The answer must consist only of the lines from the line with "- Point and" to the line with "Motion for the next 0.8", both included, exactly as they stand below.

⟨

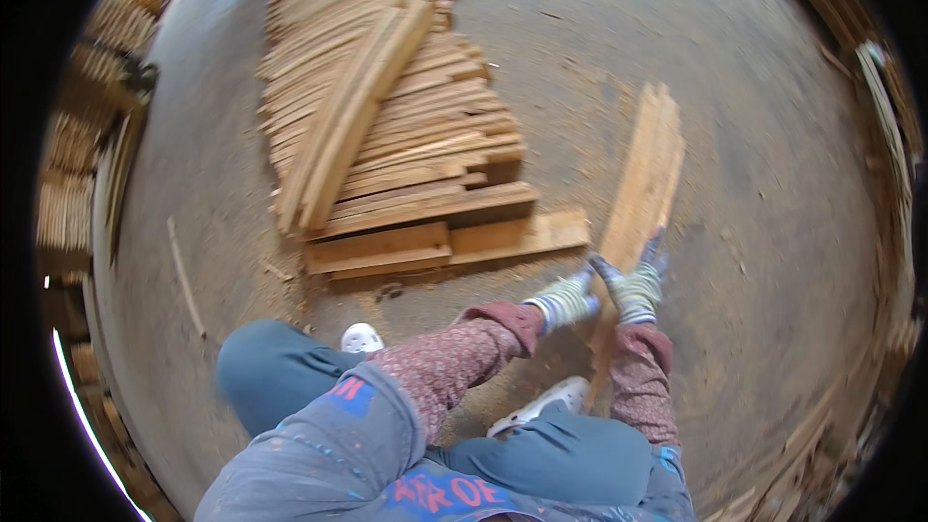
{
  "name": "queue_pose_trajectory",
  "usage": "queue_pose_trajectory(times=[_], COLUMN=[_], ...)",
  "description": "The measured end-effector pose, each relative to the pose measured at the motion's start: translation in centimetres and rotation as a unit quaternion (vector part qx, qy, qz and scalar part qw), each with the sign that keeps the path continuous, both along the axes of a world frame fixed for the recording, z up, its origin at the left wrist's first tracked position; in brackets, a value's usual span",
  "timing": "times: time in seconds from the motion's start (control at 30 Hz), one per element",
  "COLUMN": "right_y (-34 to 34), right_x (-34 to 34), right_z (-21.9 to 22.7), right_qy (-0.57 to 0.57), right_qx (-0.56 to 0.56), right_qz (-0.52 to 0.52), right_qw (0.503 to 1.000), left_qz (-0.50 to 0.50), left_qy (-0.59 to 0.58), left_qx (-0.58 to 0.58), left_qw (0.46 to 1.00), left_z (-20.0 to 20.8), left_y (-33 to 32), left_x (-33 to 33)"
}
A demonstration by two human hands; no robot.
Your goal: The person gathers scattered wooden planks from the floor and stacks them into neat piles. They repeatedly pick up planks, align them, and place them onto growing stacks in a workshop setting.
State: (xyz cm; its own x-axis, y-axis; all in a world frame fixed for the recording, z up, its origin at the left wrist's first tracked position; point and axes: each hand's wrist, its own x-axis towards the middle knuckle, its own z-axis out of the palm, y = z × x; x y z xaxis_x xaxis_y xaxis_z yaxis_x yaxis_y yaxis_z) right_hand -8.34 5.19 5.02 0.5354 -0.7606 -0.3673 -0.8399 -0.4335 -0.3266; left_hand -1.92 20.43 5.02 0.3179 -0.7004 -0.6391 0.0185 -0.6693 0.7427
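Several long, thin wooden boards (642, 169) lie together in a narrow bundle, pointing away from me on the right. My right hand (633, 292), in a striped knit glove, spans the bundle with thumb on one side and fingers on the other. At the bundle's left edge is my gloved left hand (565, 304), its fingers closed against the wood and partly hidden. The near end of the boards runs down past my right forearm, beside a white shoe (541, 406).
A large stack of boards (416, 150) lies ahead to the left, with two thicker pieces (362, 111) slanting across it. Sawdust covers parts of the concrete floor (764, 174). A loose strip (186, 275) lies at left. More lumber (68, 213) lines the left side.
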Motion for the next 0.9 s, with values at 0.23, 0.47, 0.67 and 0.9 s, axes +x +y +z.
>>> queue_pose_trajectory(times=[0.23,0.47,0.67,0.9], right_y=[0.3,-6.6,2.3,22.6], right_x=[3.0,0.1,11.4,28.4], right_z=[0.7,-1.8,9.2,13.9], right_qy=[0.083,-0.380,-0.386,-0.390], right_qx=[-0.052,0.192,0.278,0.255], right_qz=[-0.005,-0.030,0.071,0.083], right_qw=[0.995,0.904,0.877,0.881], left_qz=[-0.235,-0.029,0.182,0.210], left_qy=[-0.213,-0.458,-0.321,-0.300], left_qx=[0.043,0.299,0.294,0.257], left_qw=[0.947,0.837,0.881,0.894], left_z=[10.2,15.2,8.8,9.9], left_y=[8.6,29.3,39.2,38.6], left_x=[14.1,28.7,28.5,29.3])
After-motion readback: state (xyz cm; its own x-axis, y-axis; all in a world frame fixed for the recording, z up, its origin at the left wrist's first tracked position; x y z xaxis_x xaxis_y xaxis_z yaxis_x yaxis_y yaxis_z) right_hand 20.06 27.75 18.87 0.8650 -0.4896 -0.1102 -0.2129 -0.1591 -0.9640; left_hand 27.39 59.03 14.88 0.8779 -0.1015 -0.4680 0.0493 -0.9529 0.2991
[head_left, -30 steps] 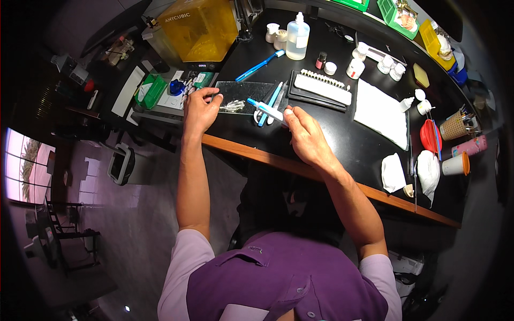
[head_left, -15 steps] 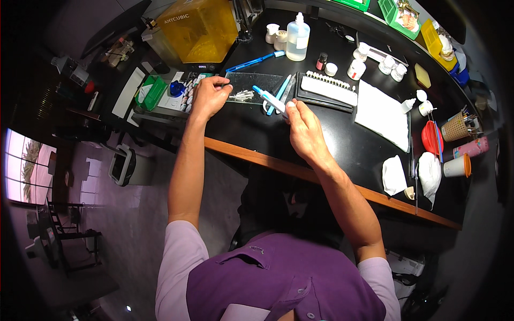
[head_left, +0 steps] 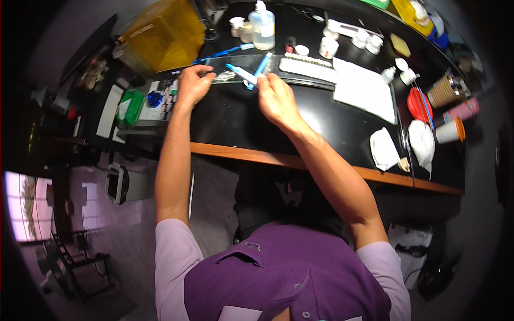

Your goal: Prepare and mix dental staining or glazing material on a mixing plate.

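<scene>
My right hand (head_left: 277, 100) is closed around a slim blue-and-white pen-shaped tool (head_left: 241, 73). Its blue end points left over a dark glass plate (head_left: 234, 63), where a small heap of white, shiny slivers (head_left: 226, 77) lies. At the plate's left edge is my left hand (head_left: 193, 89), thumb and index finger bent around that edge; the exact contact is partly hidden. Just beyond the tool, a light-blue stick-like implement (head_left: 263, 63) lies slanted, partly covered by my right hand and the tool. A blue toothbrush (head_left: 225, 52) rests behind the plate.
A white-toothed shade guide (head_left: 308, 68) and a folded white cloth (head_left: 364, 91) lie to the right. Behind stand a clear squeeze bottle (head_left: 262, 27) and white jars (head_left: 328, 47). An amber-covered box (head_left: 166, 35) and a green tray (head_left: 130, 107) are at left; a wooden desk edge (head_left: 257, 155) runs in front.
The whole view has shifted, so the desk items appear higher and farther left. The right hand still holds the tool over the plate; the left hand stays at the plate's edge.
</scene>
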Available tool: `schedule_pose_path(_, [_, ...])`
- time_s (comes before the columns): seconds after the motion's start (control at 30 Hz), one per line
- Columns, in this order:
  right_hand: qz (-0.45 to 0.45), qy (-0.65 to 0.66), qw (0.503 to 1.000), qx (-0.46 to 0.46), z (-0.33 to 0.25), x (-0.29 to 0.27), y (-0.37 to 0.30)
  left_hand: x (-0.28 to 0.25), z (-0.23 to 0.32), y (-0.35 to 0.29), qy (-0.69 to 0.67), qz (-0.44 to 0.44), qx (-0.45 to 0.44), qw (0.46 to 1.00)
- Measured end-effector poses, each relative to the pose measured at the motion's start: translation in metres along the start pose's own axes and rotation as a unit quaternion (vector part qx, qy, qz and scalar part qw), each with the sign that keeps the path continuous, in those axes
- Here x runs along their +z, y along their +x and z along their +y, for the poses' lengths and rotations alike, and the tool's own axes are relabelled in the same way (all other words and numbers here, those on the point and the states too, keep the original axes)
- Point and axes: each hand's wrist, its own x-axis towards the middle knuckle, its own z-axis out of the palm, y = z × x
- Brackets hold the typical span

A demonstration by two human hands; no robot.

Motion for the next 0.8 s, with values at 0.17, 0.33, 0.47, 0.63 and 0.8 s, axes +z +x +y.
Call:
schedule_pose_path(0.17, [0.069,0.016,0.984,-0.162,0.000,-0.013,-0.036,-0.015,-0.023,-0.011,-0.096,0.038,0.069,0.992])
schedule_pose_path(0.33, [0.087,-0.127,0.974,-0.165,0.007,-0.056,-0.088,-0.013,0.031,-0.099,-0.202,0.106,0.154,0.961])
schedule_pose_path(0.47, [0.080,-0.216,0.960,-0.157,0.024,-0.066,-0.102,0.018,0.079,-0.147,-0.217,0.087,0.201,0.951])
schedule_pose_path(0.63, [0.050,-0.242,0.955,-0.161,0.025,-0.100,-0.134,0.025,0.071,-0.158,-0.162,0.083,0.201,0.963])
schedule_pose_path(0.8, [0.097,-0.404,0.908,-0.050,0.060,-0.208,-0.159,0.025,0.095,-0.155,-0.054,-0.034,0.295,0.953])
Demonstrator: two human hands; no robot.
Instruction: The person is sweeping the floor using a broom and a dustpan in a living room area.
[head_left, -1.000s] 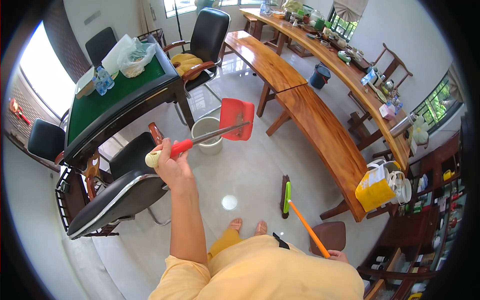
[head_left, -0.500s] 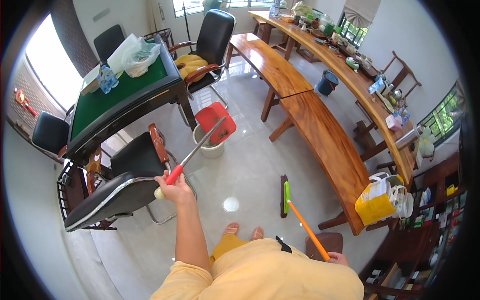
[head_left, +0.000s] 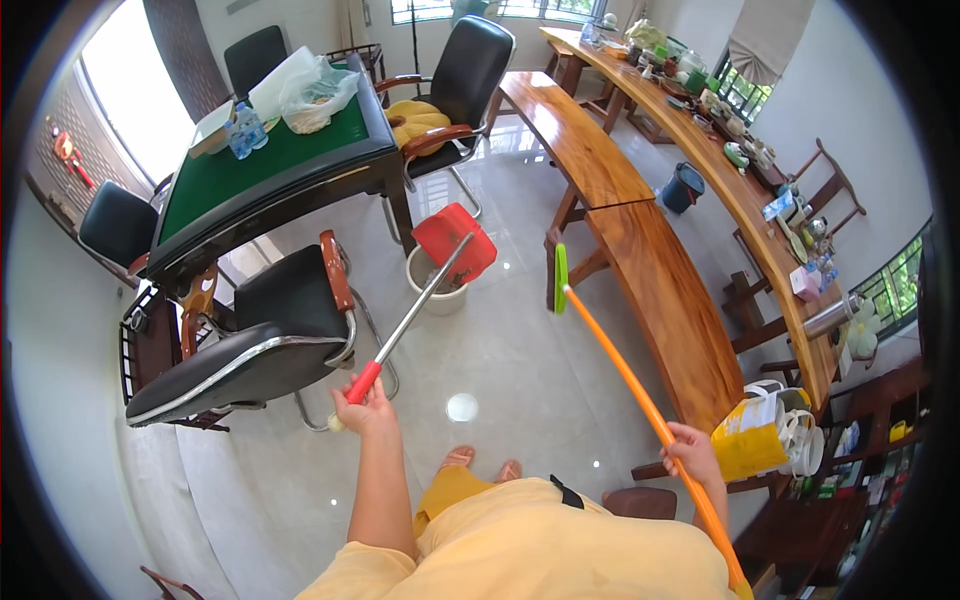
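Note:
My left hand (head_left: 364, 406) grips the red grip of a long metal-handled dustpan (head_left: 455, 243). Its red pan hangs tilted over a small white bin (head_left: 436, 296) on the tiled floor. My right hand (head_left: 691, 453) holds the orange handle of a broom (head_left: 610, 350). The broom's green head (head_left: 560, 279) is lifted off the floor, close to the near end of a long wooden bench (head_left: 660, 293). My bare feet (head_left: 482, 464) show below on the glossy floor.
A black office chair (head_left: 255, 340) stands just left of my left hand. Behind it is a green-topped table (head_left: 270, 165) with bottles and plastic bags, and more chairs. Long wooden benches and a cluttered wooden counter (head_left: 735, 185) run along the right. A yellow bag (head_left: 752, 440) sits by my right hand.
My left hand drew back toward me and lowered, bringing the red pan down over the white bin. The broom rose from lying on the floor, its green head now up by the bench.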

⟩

Response to this exercise:
- Point and axes: each hand's wrist, its own x-axis towards the middle knuckle, its own z-axis out of the palm, y = z × x
- Brackets hold the typical span

A demonstration by two human hands; no robot.

Motion for the next 0.8 s, with values at 0.17, 0.33, 0.47, 0.63 and 0.8 s, axes +z +x +y.

This finishes the answer.